Weil v. Superior Court

217 P.2d 975, 97 Cal. App. 2d 373, 1950 Cal. App. LEXIS 1540
CourtCalifornia Court of Appeal
DecidedMay 5, 1950
DocketCiv. 17745
StatusPublished
Cited by16 cases

This text of 217 P.2d 975 (Weil v. Superior Court) is published on Counsel Stack Legal Research, covering California Court of Appeal primary law. Counsel Stack provides free access to over 12 million legal documents including statutes, case law, regulations, and constitutions.

Bluebook
Weil v. Superior Court, 217 P.2d 975, 97 Cal. App. 2d 373, 1950 Cal. App. LEXIS 1540 (Cal. Ct. App. 1950).

Opinion

WILSON, J.

Petition for a writ of certiorari to review and annul an order of the superior court finding petitioner guilty of contempt of court and sentencing him to imprisonment in the county jail. No appearance has been made for respondent superior court. Francis C. Whelan, the real party in interest, has appeared and filed a demurrer to the petition.

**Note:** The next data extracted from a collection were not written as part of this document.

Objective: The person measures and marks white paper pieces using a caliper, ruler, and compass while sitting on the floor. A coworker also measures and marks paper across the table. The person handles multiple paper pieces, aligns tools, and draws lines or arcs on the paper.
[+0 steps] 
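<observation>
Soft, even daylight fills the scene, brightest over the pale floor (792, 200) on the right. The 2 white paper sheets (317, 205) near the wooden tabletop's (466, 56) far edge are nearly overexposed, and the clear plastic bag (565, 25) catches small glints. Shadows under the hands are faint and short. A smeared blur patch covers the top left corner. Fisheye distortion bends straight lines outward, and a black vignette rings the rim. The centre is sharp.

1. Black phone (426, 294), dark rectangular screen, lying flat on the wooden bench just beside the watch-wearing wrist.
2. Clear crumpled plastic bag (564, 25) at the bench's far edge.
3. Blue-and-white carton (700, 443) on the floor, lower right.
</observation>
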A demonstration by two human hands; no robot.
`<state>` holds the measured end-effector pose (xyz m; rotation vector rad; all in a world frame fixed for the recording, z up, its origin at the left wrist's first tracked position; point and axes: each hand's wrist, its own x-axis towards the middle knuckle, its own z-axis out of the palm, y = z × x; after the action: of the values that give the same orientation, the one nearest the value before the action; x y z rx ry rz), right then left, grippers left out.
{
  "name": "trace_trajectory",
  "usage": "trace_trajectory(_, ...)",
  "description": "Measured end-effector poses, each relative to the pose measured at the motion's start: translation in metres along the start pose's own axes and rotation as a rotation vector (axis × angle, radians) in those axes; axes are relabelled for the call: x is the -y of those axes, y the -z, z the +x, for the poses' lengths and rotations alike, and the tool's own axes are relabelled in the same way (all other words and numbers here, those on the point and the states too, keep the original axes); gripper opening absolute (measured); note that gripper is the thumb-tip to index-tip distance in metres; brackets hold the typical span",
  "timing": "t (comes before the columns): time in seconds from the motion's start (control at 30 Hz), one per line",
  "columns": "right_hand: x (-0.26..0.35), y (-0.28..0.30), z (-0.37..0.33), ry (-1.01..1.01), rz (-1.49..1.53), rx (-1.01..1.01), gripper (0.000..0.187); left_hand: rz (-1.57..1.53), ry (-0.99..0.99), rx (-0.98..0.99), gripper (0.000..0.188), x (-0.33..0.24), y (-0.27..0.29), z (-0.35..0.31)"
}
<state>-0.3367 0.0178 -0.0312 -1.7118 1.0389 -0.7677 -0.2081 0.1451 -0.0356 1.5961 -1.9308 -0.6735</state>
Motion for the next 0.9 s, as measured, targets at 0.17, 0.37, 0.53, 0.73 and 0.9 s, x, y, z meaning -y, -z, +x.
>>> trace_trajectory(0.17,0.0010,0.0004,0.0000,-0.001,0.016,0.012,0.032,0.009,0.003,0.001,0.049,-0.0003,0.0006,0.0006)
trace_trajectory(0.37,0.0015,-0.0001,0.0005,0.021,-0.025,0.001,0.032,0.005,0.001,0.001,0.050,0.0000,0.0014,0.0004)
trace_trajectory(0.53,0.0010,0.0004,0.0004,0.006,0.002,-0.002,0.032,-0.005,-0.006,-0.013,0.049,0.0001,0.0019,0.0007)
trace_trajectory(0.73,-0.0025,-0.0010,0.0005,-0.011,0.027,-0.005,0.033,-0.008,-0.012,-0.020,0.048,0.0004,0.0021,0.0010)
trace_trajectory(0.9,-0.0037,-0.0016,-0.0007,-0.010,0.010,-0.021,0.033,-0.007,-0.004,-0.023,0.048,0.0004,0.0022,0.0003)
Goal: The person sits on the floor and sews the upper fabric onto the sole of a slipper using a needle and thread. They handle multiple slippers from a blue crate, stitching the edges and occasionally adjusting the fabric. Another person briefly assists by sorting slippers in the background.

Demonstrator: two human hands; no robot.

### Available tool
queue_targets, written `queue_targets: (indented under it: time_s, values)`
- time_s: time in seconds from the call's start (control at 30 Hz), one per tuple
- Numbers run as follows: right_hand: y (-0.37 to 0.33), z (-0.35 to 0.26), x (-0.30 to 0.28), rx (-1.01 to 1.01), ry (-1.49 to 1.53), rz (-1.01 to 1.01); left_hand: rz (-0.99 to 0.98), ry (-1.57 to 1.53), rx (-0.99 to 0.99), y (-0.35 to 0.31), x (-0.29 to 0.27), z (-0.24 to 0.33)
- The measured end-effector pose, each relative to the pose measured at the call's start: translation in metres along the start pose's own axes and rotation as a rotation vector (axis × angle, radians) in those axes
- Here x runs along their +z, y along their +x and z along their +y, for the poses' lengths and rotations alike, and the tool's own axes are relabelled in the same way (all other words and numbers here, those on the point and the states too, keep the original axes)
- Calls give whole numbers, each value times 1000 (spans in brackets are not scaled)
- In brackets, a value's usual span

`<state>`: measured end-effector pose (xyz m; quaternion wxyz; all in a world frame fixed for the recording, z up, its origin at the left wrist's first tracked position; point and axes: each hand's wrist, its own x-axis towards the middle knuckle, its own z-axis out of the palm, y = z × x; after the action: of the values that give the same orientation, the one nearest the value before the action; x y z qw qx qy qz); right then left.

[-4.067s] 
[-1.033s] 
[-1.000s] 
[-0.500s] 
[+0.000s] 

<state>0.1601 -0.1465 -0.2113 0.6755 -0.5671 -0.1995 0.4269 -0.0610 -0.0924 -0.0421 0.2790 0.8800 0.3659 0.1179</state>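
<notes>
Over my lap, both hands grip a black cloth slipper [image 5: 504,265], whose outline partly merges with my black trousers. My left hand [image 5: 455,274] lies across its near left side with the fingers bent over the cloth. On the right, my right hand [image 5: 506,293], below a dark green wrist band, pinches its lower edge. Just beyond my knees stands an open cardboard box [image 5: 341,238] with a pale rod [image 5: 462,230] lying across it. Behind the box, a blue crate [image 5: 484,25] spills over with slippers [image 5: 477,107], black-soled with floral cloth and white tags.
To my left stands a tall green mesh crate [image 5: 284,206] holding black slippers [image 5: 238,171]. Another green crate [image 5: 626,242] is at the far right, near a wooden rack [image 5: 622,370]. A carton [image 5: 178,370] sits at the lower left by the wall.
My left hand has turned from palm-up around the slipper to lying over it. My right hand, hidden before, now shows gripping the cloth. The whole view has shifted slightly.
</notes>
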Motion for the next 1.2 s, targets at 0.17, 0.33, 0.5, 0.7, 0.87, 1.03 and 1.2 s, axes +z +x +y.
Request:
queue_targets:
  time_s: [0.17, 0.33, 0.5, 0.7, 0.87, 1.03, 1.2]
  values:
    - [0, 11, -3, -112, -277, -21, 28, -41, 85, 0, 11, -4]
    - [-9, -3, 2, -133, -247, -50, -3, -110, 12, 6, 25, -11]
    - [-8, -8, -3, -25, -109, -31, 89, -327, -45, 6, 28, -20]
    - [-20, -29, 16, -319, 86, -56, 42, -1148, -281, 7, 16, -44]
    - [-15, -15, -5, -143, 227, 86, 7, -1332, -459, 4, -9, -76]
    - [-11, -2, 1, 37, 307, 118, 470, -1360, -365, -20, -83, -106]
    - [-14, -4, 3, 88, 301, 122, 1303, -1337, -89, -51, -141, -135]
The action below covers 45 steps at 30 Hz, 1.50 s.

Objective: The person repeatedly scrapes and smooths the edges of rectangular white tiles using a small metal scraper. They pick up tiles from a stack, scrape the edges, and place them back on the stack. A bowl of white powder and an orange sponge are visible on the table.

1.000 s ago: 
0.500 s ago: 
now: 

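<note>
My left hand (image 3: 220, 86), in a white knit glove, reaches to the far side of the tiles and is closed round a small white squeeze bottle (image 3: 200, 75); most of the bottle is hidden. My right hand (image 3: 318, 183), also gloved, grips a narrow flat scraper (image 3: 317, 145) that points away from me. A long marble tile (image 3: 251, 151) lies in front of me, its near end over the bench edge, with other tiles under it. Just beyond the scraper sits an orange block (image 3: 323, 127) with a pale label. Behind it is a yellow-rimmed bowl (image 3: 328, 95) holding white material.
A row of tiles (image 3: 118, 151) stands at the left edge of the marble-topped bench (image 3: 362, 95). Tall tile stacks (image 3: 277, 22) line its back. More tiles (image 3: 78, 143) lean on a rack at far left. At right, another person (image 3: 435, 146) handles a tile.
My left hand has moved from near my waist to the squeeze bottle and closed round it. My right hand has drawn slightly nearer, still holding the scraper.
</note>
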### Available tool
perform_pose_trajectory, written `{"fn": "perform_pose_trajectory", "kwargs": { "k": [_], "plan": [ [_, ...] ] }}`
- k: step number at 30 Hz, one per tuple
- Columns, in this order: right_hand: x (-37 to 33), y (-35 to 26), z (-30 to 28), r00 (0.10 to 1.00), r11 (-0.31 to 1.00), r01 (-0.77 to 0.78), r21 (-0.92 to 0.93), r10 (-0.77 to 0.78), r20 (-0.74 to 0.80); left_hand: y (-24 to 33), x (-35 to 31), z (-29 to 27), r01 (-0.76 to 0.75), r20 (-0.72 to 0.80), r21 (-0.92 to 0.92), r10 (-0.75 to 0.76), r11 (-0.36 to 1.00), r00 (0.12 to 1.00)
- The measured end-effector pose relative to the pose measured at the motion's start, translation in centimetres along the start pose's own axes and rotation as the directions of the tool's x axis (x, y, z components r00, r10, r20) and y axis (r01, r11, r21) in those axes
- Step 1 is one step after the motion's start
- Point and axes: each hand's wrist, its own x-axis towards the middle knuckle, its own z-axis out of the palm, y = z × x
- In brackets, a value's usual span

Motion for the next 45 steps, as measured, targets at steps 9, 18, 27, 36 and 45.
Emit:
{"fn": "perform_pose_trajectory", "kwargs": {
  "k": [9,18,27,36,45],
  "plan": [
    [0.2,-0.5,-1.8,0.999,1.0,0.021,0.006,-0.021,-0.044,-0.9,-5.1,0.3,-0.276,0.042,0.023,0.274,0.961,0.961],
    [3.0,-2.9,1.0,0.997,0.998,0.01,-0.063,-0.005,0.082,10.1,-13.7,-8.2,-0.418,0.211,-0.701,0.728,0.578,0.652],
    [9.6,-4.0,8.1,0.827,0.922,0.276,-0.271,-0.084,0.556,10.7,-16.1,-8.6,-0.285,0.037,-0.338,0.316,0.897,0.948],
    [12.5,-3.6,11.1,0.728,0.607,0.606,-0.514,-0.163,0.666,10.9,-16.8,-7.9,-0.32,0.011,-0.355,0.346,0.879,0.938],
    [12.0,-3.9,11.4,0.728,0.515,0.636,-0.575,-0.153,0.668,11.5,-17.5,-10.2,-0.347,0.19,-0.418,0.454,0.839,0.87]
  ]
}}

Petitioner, Felix J. Weil, instituted an action in the superior court against his wife, Helen K. Weil, for a divorce. She answered and filed a cross-complaint for separate maintenance. The case was tried before the Honorable William S. Baird, Judge. At the close of the trial Mrs. Weil amended her cross-complaint and prayed for a divorce. With petitioner’s consent an interlocutory judgment of divorce was granted in her favor, which, among other things, ordered petitioner to pay directly to Francis C. Whelan, attorney for defendant and cross-complainant, the sum of $6,000 as attorney’s fee in the action, payable in three installments of $2,000 each on or about 30, 60 and 90 days, respectively, from the date of entry of the judgment. Petitioner paid the first installment of $2,000. Before the second installment became due Mrs. Weil substituted herself in propria persona and made a motion for a new trial, asserting misconduct on the part of the trial judge in allegedly exercising duress and coercion upon her to amend her cross-complaint against her will so as to pray for a divorce which she did not want instead of separate maintenance which she desired. Her motion was denied. She then appealed from the whole of the judgment.

Petitioner being satisfied with the consent judgment did not appeal but, taking the position that the judgment would stand or fall inseparably and that the defendant’s appeal from the entire judgment absolved him pending the appeal from further compliance with its provisions, did not pay the balance of the attorney’s fee. To indicate his good faith and his willingness *375 to comply with the judgment he deposited with his attorneys the sum of $4,000 in trust to be paid to Mr. Whelan in accordance with the final determination of the court in connection with the latter’s claim for counsel fee.

Mr. Whelan obtained an order directing petitioner to show cause why he should not be adjudged guilty of contempt of court for disobedience of the interlocutory judgment. The order to show cause came on for hearing before the Honorable Mildred L. Lillie, Judge. Petitioner moved for an order vacating the order to show cause on the ground, among others, that the court was without jurisdiction to make the order or to punish petitioner for contempt. The motion to vacate the order was denied and the court adjudged petitioner in contempt and sentenced him to imprisonment in the county jail. Execution of the sentence was suspended on condition that within 10 days after the making of the order petitioner pay the sum of $4,000 to Mr. Whelan. Por a review of the court’s order this proceeding was instituted.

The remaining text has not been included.